Domingo XXXIII del T.O.: SIN MIEDO Y FIELES A LO PEQUEÑO, ESTO NOS SALVA.

 

Nos toca hablar del final de los tiempos, aunque no sea nuestra principal preocupación, que quizás es llegar a final de mes o a final de curso vivos y con un poco de dignidad (permítaseme la exageración). Que no vivamos con miedo y pavor a la venida del Señor, al Juicio o a nuestra propia muerte, me parece una victoria oportuna de la teología de la Resurrección y de la Salvación de Cristo. Nuestro salvador nos hace vivir, nos regala el vivir de un modo nuevo, sin miedo.

Dice el profeta Malaquías: “Llega el día, ardiente como un horno, en el que todos los orgullosos y malhechores serán como paja; los consumirá el día que está llegando, dice el Señor del universo”. Ante el día final y la posible condenación, usando la imagen del fuego, el profeta habla de dos tipos de personas que especialmente van a combustionar bien: orgullosos y malhechores. Los que obran la maldad y los orgullosos/soberbios. Estos últimos pecan especialmente porque se fían más de sí mismos que de Dios. Tienen un amor propio exagerado, que empaña y deja poco espacio al amor a Dios y a los hermanos. Que Dios nos guarde del orgullo excesivo.
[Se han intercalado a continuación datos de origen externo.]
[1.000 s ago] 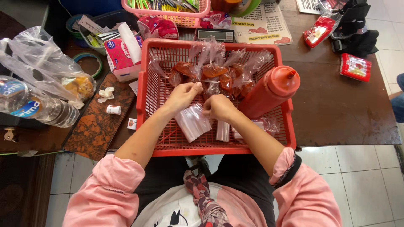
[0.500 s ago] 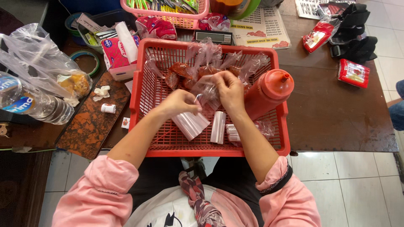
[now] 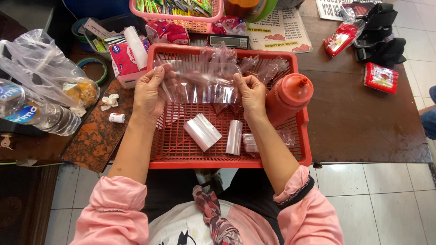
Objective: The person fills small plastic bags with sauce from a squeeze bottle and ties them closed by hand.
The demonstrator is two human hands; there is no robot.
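Nearest, pink sleeves pushed up at the table's near edge, above tiled floor. Just beyond, a red plastic basket (image 3: 181, 161) with low latticed walls, its front rim slightly overhanging the brown table (image 3: 363, 127); open floor of the basket toward the front, holding a folded stack of clear bags (image 3: 202, 132) and two small rolls (image 3: 235, 137) lying loose, apart from both hands. Above these, a clear plastic bag (image 3: 202, 84) stretched flat between the hands: left hand (image 3: 149, 93) pinching its left edge, right hand (image 3: 251, 93) pinching its right edge, both clenched on the film. Against the basket's right wall, a red squeeze bottle (image 3: 288, 97), close beside the right wrist. Bare tabletop wide open to the right. Left of the basket, a mottled brown board (image 3: 97, 136), a water bottle (image 3: 36, 115) and crumpled clear bags. Farther back, a red-and-white packet (image 3: 125, 59), a pink basket (image 3: 181, 20), a small scale, printed sheets, and flat red packets (image 3: 380, 78) far right.
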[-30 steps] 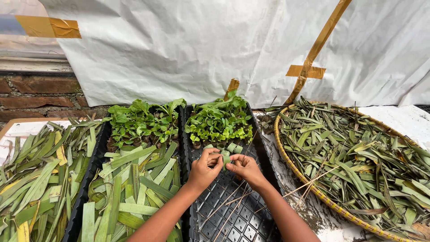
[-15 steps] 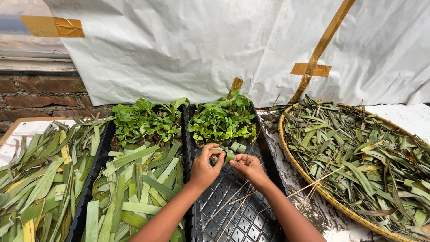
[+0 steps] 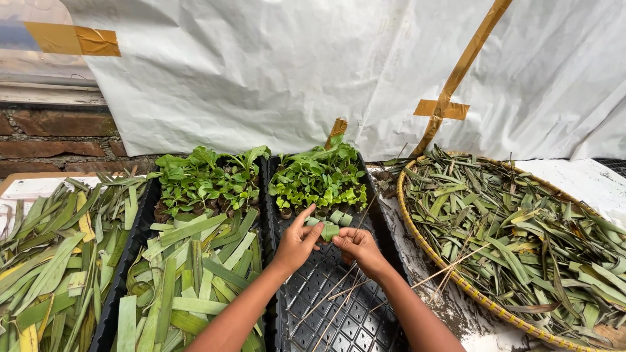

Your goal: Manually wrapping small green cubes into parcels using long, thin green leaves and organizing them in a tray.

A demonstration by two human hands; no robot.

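Folded green leaf strip [image 3: 328, 230] sits pinched between my left hand [image 3: 297, 242] and right hand [image 3: 357, 246]; I'd keep the fold tight. Both grip over the black plastic seedling tray [image 3: 339, 313].

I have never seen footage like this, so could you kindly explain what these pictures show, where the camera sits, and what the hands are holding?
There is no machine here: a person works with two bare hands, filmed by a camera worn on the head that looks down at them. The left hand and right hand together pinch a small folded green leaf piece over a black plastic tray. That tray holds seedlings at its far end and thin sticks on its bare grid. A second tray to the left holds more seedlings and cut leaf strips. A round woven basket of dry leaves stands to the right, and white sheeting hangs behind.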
Es bueno que nos preguntemos: ¿Caigo yo en el orgullo o la soberbia? ¿Me dejo corregir o cuestionar por los demás o me sienta siempre mal? ¿Vivo demasiado pendiente de mí mismo y de mis cosas?

San Pablo da un repaso a los Tesalonicenses por si se despistan con la preocupación del final de los tiempos: “Ya sabéis vosotros cómo tenéis que imitar nuestro ejemplo: No vivimos entre vosotros sin trabajar, no comimos de balde el pan de nadie, sino que con cansancio y fatiga, día y noche, trabajamos a fin de no ser una carga para ninguno de vosotros”. Pablo les recuerda que ellos han trabajado y no se han aprovechado de nadie. Y que la actitud cristiana es ésta: no ser gravoso a nadie, y si le puedo hacer un bien a alguien, se lo haré. Trabajar puntual y responsablemente en mi tarea. Y si puedo poner pasión y cariño y una sonrisa al trabajar, mucho mejor.

Pablo detecta y combate la holgazanería de algunos: “el que no trabaje, que no coma”. Y ataca de raíz la cuestión. Ayudar a entenderse a cada miembro de la comunidad como alguien que suma, que sirve y que aporta. Decían Les Luthiers, el grupo cómico, con su habitual sorna: “la pereza es la madre de todos los vicios, y como madre hay que respetarla”. San Pablo no estaría muy de acuerdo, aunque quizás se riera.

Jesús hace en el Evangelio de hoy una profecía del final del templo: “Como algunos hablaban del templo, de lo bellamente adornado que estaba con piedra de calidad y exvotos, Jesús les dijo:
«Esto que contempláis, llegarán días en que no quedará piedra sobre piedra que no sea destruida»”.
Jesús ataca la vanidad de los judíos de aquel tiempo que se enorgullecían en exceso de su templo, de su belleza. Y les contesta con esa profecía tan realista de que, ése templo como cualquier otra construcción humana, pasará. Nada resiste eternamente, solo Dios. Esto era como decir: Cuidado a dónde ponéis vuestra seguridad y vuestra confianza, porque puede desaparecer. No podemos vivir apoyados sólo en la belleza del templo, ni de nuestras casas o coches, o nuestro vestido. Cuidado con alimentar en nosotros una existencia frívola y superficial, que no es capaz de mirar a Dios y a los hermanos, que no es capaz de ser compasiva y solidaria.

“No tenéis que preparar vuestra defensa, porque yo os daré palabras y sabiduría a las que no podrá hacer frente ni contradecir ningún adversario vuestro. Pero ni un cabello de vuestra cabeza perecerá; con vuestra perseverancia salvaréis vuestras almas”. Jesús nos da también la promesa de consuelo y salvación, prometiendo el Espíritu que nos ayudará con su sabiduría, que nos dará palabras. Es la perseverancia la clave de la salvación. Como la hormiguita pequeña, que, aunque se rían de ella, sigue cargando sus migajas y las lleva al hormiguero para alimentar a los suyos. Nos hacemos cristianos y santos cuidando lo pequeño, lo insignificante… siendo fieles en nuestro deber, en la oración, en la ayuda y atención cotidiana a los demás, aunque se rían de nosotros. La risa de Dios que nos salva es más potente y luminosa.